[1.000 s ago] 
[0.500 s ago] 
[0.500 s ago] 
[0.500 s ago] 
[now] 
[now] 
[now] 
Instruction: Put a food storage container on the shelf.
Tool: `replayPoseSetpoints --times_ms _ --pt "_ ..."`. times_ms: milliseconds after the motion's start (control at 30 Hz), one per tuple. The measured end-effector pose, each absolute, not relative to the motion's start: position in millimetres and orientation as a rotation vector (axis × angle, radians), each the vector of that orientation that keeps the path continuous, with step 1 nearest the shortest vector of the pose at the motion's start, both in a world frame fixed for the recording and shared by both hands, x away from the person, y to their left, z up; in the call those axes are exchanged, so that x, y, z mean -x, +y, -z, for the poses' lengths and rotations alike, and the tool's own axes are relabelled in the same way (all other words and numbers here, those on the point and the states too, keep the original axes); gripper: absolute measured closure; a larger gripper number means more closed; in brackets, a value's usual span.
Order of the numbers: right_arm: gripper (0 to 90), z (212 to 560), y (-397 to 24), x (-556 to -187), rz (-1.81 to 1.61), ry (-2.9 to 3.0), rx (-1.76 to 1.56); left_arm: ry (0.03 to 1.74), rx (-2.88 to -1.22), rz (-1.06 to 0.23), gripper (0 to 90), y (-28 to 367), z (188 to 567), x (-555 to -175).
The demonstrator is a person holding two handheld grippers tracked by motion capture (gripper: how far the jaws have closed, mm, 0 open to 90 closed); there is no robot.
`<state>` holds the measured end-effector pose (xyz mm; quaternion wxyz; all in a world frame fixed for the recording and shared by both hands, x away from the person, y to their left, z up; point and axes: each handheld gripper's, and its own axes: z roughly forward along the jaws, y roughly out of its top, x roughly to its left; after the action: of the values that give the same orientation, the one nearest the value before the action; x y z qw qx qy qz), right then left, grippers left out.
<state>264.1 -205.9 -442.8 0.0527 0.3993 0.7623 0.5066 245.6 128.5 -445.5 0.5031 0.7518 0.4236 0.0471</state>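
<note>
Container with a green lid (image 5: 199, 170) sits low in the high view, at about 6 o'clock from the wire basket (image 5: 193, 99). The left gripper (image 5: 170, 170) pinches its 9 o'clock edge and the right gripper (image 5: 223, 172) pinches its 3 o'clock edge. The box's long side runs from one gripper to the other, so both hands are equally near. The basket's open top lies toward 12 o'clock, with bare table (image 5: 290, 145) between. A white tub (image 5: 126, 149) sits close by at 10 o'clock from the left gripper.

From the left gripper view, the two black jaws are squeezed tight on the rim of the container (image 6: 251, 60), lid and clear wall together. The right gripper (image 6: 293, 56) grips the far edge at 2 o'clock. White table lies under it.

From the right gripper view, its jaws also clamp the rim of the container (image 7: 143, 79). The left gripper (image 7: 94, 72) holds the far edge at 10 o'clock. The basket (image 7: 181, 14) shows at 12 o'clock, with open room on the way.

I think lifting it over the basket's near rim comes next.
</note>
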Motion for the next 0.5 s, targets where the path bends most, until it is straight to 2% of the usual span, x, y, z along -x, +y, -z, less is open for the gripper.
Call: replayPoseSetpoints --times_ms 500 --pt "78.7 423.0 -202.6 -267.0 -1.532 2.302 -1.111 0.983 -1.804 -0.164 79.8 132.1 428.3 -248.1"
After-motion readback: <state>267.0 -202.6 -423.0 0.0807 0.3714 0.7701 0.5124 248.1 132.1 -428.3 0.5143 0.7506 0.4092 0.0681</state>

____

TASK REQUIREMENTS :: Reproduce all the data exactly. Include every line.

EXERCISE OUTPUT ::
[1.000 s ago] 
[0.500 s ago] 
[0.500 s ago] 
[0.500 s ago] 
[now] 
[now] 
[now] 
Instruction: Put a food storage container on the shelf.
Tool: `replayPoseSetpoints --times_ms _ --pt "_ ..."`. times_ms: milliseconds after the motion's start (control at 30 Hz), one per tuple. The measured end-effector pose, each absolute, not relative to the motion's start: position in millimetres and orientation as a rotation vector (axis × angle, radians), each the vector of that orientation that keeps the path continuous, with step 1 nearest the shortest vector of the pose at the motion's start, both in a world frame fixed for the recording and shared by both hands, x away from the person, y to their left, z up; in the call those axes are exchanged, so that x, y, z mean -x, +y, -z, for the poses' lengths and rotations alike, and the tool's own axes are relabelled in the same way (all other words and numbers here, those on the point and the states too, keep the original axes); gripper: absolute measured closure; a larger gripper number means more closed; in brackets, a value's usual span.
Order of the numbers: right_arm: gripper (0 to 90), z (212 to 560), y (-397 to 24), x (-556 to -187), rz (-1.81 to 1.61), ry (-2.9 to 3.0), rx (-1.76 to 1.56); left_arm: ry (0.03 to 1.74), rx (-2.88 to -1.22), rz (-1.06 to 0.23), gripper (0 to 90), y (-28 to 367), z (188 to 567), x (-555 to -175).
The demonstrator is a person holding two handheld grippers tracked by motion capture (gripper: how far the jaws have closed, mm, 0 open to 90 closed); there is no robot.
`<state>` holds the measured end-effector pose (xyz mm; quaternion wxyz; all in a world frame fixed for the recording and shared by both hands, x away from the person, y to their left, z up; point and axes: each handheld gripper's, and its own axes: z roughly forward along the jaws, y roughly out of its top, x roughly to its left; after the action: of the values that give the same orientation, the one nearest the value before the action; x y z qw qx qy qz), right then left, grippers left out.
<state>264.1 -205.9 -442.8 0.0527 0.3993 0.7623 0.5066 245.6 128.5 -445.5 0.5031 0.7518 0.4236 0.0471</state>
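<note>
Container with a green lid (image 5: 199, 170) sits low in the high view, at about 6 o'clock from the wire basket (image 5: 193, 99). The left gripper (image 5: 170, 170) pinches its 9 o'clock edge and the right gripper (image 5: 223, 172) pinches its 3 o'clock edge. The box's long side runs from one gripper to the other, so both hands are equally near. The basket's open top lies toward 12 o'clock, with bare table (image 5: 290, 145) between. A white tub (image 5: 126, 149) sits close by at 10 o'clock from the left gripper.

From the left gripper view, the two black jaws are squeezed tight on the rim of the container (image 6: 251, 60), lid and clear wall together. The right gripper (image 6: 293, 56) grips the far edge at 2 o'clock. White table lies under it.

From the right gripper view, its jaws also clamp the rim of the container (image 7: 143, 79). The left gripper (image 7: 94, 72) holds the far edge at 10 o'clock. The basket (image 7: 181, 14) shows at 12 o'clock, with open room on the way.

I think lifting it over the basket's near rim comes next.
</note>
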Motion for the next 0.5 s, targets where the path bends most, until it is straight to 2% of the usual span, x, y, z along -x, +y, -z, less is open for the gripper.
Call: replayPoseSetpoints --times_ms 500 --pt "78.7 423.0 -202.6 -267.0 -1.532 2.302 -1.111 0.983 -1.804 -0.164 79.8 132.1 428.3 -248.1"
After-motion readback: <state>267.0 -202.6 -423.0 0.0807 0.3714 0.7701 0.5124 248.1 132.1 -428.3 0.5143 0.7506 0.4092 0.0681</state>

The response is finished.